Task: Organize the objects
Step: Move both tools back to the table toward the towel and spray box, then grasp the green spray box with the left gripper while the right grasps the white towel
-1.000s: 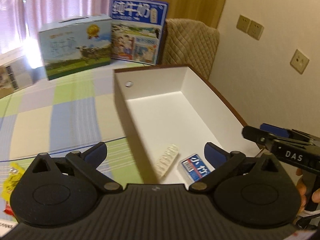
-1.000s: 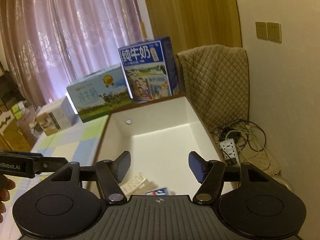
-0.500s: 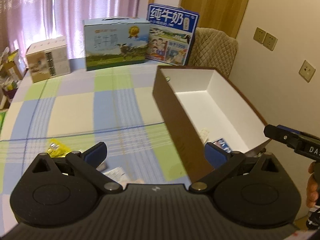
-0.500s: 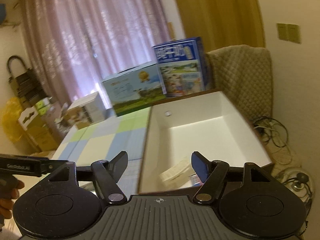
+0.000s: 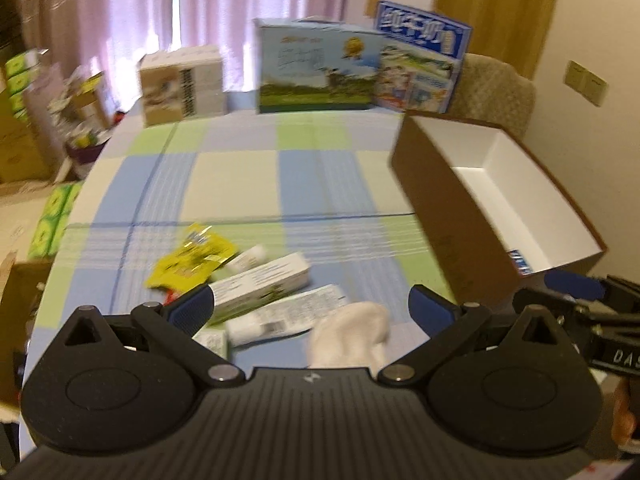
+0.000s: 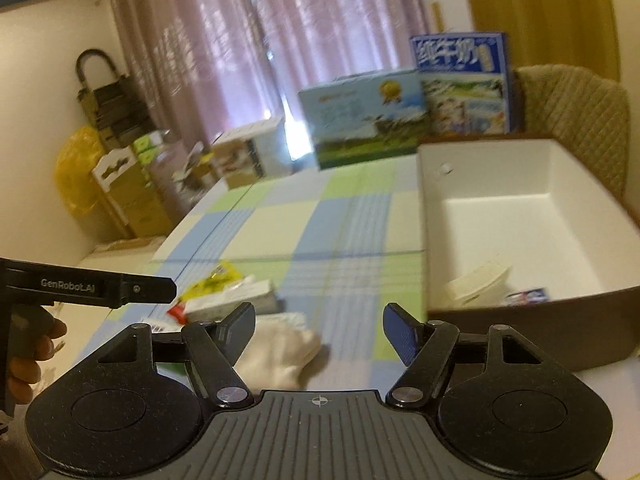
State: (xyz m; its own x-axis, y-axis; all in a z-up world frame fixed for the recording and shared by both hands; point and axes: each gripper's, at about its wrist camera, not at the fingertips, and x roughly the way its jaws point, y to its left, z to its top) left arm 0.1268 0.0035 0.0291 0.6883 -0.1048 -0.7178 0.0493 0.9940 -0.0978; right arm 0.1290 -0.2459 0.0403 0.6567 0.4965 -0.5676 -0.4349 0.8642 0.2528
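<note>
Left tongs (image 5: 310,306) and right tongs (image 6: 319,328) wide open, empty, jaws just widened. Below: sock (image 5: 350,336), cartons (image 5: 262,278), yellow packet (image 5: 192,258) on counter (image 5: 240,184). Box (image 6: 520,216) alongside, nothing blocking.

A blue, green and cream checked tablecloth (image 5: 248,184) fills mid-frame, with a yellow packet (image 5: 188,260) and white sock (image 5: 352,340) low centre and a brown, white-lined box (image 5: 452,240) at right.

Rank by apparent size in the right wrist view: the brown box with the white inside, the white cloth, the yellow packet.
1. brown box, largest by far.
2. white cloth.
3. yellow packet, smallest, though it lies farther from the camera than the cloth and is partly hidden, so the last two are unsure.
</note>
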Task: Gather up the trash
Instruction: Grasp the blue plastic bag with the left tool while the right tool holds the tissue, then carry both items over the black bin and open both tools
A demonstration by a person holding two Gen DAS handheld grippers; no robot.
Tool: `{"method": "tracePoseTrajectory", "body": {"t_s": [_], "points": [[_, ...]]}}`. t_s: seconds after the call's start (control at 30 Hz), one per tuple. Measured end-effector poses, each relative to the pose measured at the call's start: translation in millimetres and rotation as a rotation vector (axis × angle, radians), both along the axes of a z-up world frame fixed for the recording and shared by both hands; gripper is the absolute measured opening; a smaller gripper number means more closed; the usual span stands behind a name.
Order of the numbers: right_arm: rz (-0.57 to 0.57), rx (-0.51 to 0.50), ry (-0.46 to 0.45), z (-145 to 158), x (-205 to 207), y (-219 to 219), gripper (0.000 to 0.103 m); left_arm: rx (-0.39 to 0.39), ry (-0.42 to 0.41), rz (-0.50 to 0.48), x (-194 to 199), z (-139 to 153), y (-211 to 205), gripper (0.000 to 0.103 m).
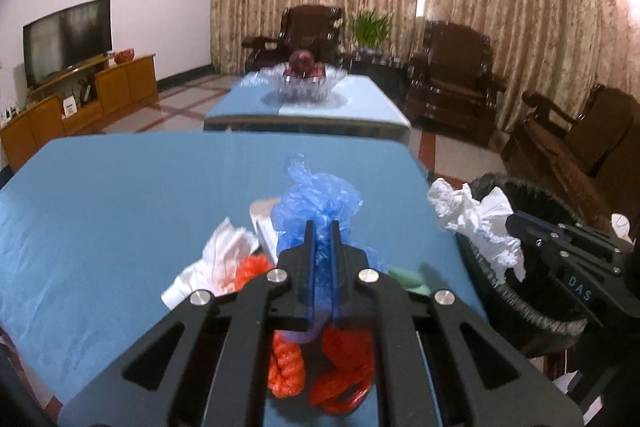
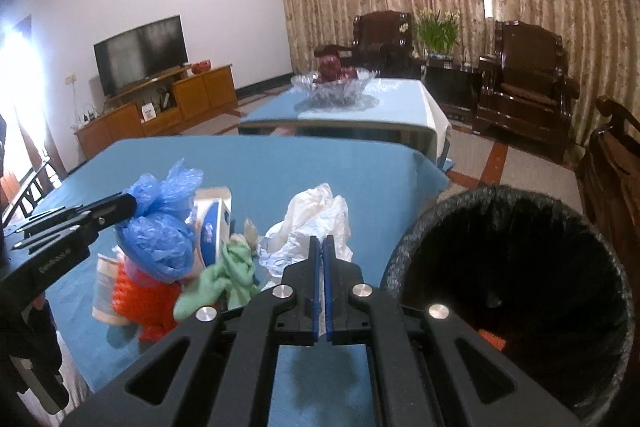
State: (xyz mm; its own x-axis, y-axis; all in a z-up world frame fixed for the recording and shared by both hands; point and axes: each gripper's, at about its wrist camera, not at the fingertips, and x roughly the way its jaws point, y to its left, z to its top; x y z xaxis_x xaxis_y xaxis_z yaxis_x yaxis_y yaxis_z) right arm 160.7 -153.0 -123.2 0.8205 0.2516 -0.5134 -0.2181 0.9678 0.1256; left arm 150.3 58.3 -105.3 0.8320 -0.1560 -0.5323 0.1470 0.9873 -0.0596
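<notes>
The left gripper [image 1: 323,227] has its jaws nearly closed on a crumpled blue thin-film plastic bag [image 1: 316,203], pinching a gathered fold near the bag's middle. The right gripper [image 2: 323,247] is pinched tight on a wad of crumpled white tissue paper [image 2: 316,219], which in the left view hangs over the rim of the black round bin [image 2: 516,267] lined with a dark bag, at about 3 o'clock from the pile.

Both pieces look nearly weightless and fully soft. The film is probably slippery and may slide out unless a bunched knot is taken, so the thick gathered part seems the best hold. The tissue should compress and could tear if snagged; any fold serves.

The rest of the trash lies around the blue bag: an orange-red plastic mesh net [image 1: 286,367] at 6 o'clock, a white stained napkin [image 1: 216,263] at 8 o'clock, a green cloth scrap [image 2: 224,275] and a small white-and-blue carton [image 2: 214,223] beside it.

The pile sits on a blue tablecloth [image 1: 120,207], smooth and flat. At 12 o'clock stands a second blue table with a cut-glass fruit bowl [image 1: 306,85]; dark wooden armchairs [image 1: 452,83], patterned curtains and a black television [image 1: 66,41] surround it.
</notes>
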Motion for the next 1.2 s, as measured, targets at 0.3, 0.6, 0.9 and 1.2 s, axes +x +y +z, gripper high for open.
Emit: {"method": "tracePoseTrajectory", "body": {"t_s": [0.3, 0.6, 0.9, 1.2], "points": [[-0.039, 0.028, -0.091, 42.3, -18.0, -22.7, 0.002, -0.003, -0.036, -0.047, -0.1, 33.8, -22.6, 0.005], [-0.121, 0.01, -0.127, 57.5, -40.3, -61.7, 0.002, -0.017, -0.067, -0.121, -1.4, 47.0, -68.4, 0.005], [-0.253, -0.015, -0.096, 47.9, -49.5, -124.3, 0.002, -0.045, -0.034, -0.228, 8.2, 31.7, -135.8, 0.005], [-0.355, -0.01, -0.03, 19.7, -39.8, -176.5, 0.002, -0.052, -0.015, -0.318, 25.1, 7.2, -193.1, 0.005]]}}
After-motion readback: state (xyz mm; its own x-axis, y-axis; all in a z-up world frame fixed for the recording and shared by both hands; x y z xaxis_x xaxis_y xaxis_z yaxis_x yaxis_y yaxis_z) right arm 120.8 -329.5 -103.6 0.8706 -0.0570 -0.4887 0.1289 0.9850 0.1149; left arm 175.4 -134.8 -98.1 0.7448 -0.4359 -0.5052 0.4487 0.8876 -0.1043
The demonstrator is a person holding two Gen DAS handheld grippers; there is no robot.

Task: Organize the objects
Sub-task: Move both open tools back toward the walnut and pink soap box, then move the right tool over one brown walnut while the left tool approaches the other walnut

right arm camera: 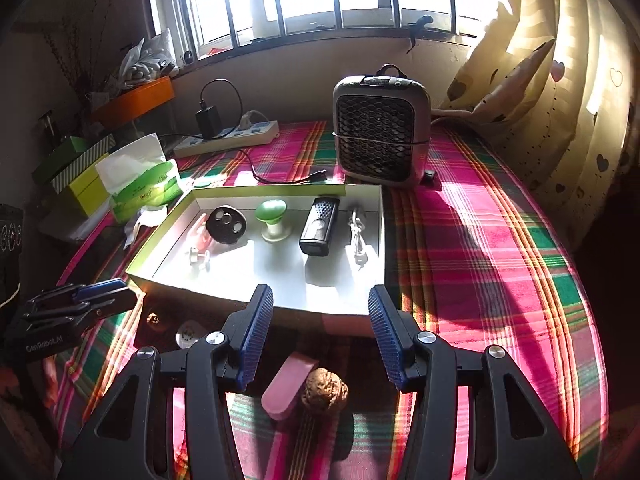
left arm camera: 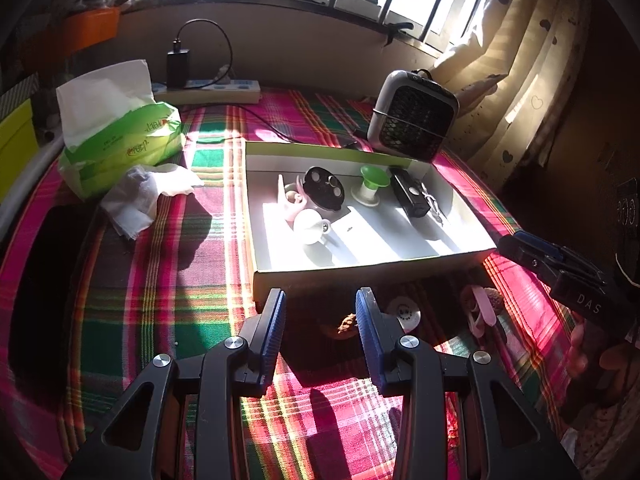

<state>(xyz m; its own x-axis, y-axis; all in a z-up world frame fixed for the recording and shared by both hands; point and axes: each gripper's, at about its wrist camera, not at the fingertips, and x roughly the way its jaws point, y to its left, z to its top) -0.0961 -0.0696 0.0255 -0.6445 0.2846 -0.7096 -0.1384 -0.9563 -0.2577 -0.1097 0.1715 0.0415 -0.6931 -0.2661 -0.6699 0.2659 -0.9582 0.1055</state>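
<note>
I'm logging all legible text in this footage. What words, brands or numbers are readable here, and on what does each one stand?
"DAS" - white letters on the black body of the right tool, seen from the left wrist.
"GenRobot.AI" - on the body of the left tool, seen from the right wrist.
Tissue pack: red and green print, mirrored by the plastic and too blurred to read.
Power strip and black device in the box: no markings legible.

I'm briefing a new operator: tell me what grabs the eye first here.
The bright plaid tablecloth dominates, with a shallow white box at its middle holding small items such as a green knob and a black remote-like device. Behind the box stands a small grey fan; in front lie a walnut and a pink case.
</note>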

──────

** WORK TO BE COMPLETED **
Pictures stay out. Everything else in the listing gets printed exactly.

** WRITTEN SOLUTION **
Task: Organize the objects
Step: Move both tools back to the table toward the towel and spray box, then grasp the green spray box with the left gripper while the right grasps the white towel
-1.000s: 
-1.000s: 
-0.500s: 
-0.500s: 
+0.000s: 
+0.000s: 
State: (xyz m; its own x-axis, y-axis; all in a z-up world frame fixed for the recording and shared by both hands; point and axes: each gripper's, at about its wrist camera, not at the fingertips, and x roughly the way its jaws point, y to its left, z to its top) left arm 0.1268 0.0035 0.0291 0.6883 -0.1048 -0.7178 0.0493 0.9940 -0.0978; right arm 0.1290 -0.2459 0.0403 0.6567 0.4965 -0.5676 -0.4349 0.8642 0.2528
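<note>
Left tongs (image 5: 310,306) and right tongs (image 6: 319,328) wide open, empty, jaws just widened. Below: sock (image 5: 350,336), cartons (image 5: 262,278), yellow packet (image 5: 192,258) on counter (image 5: 240,184). Box (image 6: 520,216) alongside, nothing blocking.

A blue, green and cream checked tablecloth (image 5: 248,184) fills mid-frame, with a yellow packet (image 5: 188,260) and white sock (image 5: 352,340) low centre and a brown, white-lined box (image 5: 452,240) at right.

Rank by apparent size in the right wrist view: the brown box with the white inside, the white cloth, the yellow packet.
1. brown box, largest by far.
2. white cloth.
3. yellow packet, smallest, though it lies farther from the camera than the cloth and is partly hidden, so the last two are unsure.
</note>
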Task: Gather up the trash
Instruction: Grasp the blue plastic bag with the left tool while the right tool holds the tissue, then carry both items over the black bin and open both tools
A demonstration by a person holding two Gen DAS handheld grippers; no robot.
Tool: `{"method": "tracePoseTrajectory", "body": {"t_s": [_], "points": [[_, ...]]}}`. t_s: seconds after the call's start (control at 30 Hz), one per tuple. Measured end-effector poses, each relative to the pose measured at the call's start: translation in millimetres and rotation as a rotation vector (axis × angle, radians), both along the axes of a z-up world frame fixed for the recording and shared by both hands; gripper is the absolute measured opening; a smaller gripper number means more closed; the usual span stands behind a name.
Order of the numbers: right_arm: rz (-0.57 to 0.57), rx (-0.51 to 0.50), ry (-0.46 to 0.45), z (-145 to 158), x (-205 to 207), y (-219 to 219), gripper (0.000 to 0.103 m); left_arm: rx (-0.39 to 0.39), ry (-0.42 to 0.41), rz (-0.50 to 0.48), x (-194 to 199), z (-139 to 153), y (-211 to 205), gripper (0.000 to 0.103 m).
State: (xyz mm; its own x-axis, y-axis; all in a z-up world frame fixed for the recording and shared by both hands; point and axes: each gripper's, at about its wrist camera, not at the fingertips, and x roughly the way its jaws point, y to its left, z to its top; x y z xaxis_x xaxis_y xaxis_z yaxis_x yaxis_y yaxis_z) right arm 160.7 -153.0 -123.2 0.8205 0.2516 -0.5134 -0.2181 0.9678 0.1256; left arm 150.3 58.3 -105.3 0.8320 -0.1560 -0.5323 0.1470 0.9873 -0.0596
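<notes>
The left gripper [image 1: 323,227] has its jaws nearly closed on a crumpled blue thin-film plastic bag [image 1: 316,203], pinching a gathered fold near the bag's middle. The right gripper [image 2: 323,247] is pinched tight on a wad of crumpled white tissue paper [image 2: 316,219], which in the left view hangs over the rim of the black round bin [image 2: 516,267] lined with a dark bag, at about 3 o'clock from the pile.

Both pieces look nearly weightless and fully soft. The film is probably slippery and may slide out unless a bunched knot is taken, so the thick gathered part seems the best hold. The tissue should compress and could tear if snagged; any fold serves.

The rest of the trash lies around the blue bag: an orange-red plastic mesh net [image 1: 286,367] at 6 o'clock, a white stained napkin [image 1: 216,263] at 8 o'clock, a green cloth scrap [image 2: 224,275] and a small white-and-blue carton [image 2: 214,223] beside it.

The pile sits on a blue tablecloth [image 1: 120,207], smooth and flat. At 12 o'clock stands a second blue table with a cut-glass fruit bowl [image 1: 306,85]; dark wooden armchairs [image 1: 452,83], patterned curtains and a black television [image 1: 66,41] surround it.
</notes>
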Motion for the next 1.2 s, as measured, targets at 0.3, 0.6, 0.9 and 1.2 s, axes +x +y +z, gripper high for open.
Emit: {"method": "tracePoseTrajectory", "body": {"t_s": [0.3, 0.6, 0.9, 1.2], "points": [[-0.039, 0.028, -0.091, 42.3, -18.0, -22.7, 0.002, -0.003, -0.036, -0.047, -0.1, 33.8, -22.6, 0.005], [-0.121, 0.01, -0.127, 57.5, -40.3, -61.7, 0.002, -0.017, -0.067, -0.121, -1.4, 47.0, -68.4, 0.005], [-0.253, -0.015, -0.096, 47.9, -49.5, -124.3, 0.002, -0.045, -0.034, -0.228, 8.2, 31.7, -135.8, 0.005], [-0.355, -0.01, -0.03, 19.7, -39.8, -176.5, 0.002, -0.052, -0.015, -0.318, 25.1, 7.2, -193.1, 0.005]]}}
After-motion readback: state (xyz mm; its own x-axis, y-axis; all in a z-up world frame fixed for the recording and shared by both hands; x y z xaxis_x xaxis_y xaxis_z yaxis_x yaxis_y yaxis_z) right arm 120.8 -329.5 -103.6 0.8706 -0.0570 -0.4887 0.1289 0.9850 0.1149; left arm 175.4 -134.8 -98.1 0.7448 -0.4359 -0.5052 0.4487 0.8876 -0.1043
The demonstrator is a person holding two Gen DAS handheld grippers; there is no robot.

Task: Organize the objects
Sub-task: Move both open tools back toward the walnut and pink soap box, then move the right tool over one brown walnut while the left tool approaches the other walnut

right arm camera: 
left arm camera: 

<state>(xyz m; its own x-axis, y-axis; all in a z-up world frame fixed for the recording and shared by both hands; point and axes: each gripper's, at about its wrist camera, not at the fingertips, and x roughly the way its jaws point, y to its left, z to its top) -0.0961 -0.0696 0.0255 -0.6445 0.2846 -0.7096 -0.1384 -0.9563 -0.2577 -0.1097 0.1715 0.0415 -0.6931 -0.2661 -0.6699 0.2659 -0.9582 0.1055</state>
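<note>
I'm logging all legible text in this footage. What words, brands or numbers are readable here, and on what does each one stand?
"DAS" - white letters on the black body of the right tool, seen from the left wrist.
"GenRobot.AI" - on the body of the left tool, seen from the right wrist.
Tissue pack: red and green print, mirrored by the plastic and too blurred to read.
Power strip and black device in the box: no markings legible.

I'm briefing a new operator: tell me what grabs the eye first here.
The bright plaid tablecloth dominates, with a shallow white box at its middle holding small items such as a green knob and a black remote-like device. Behind the box stands a small grey fan; in front lie a walnut and a pink case.
</note>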

There's no more to this exercise.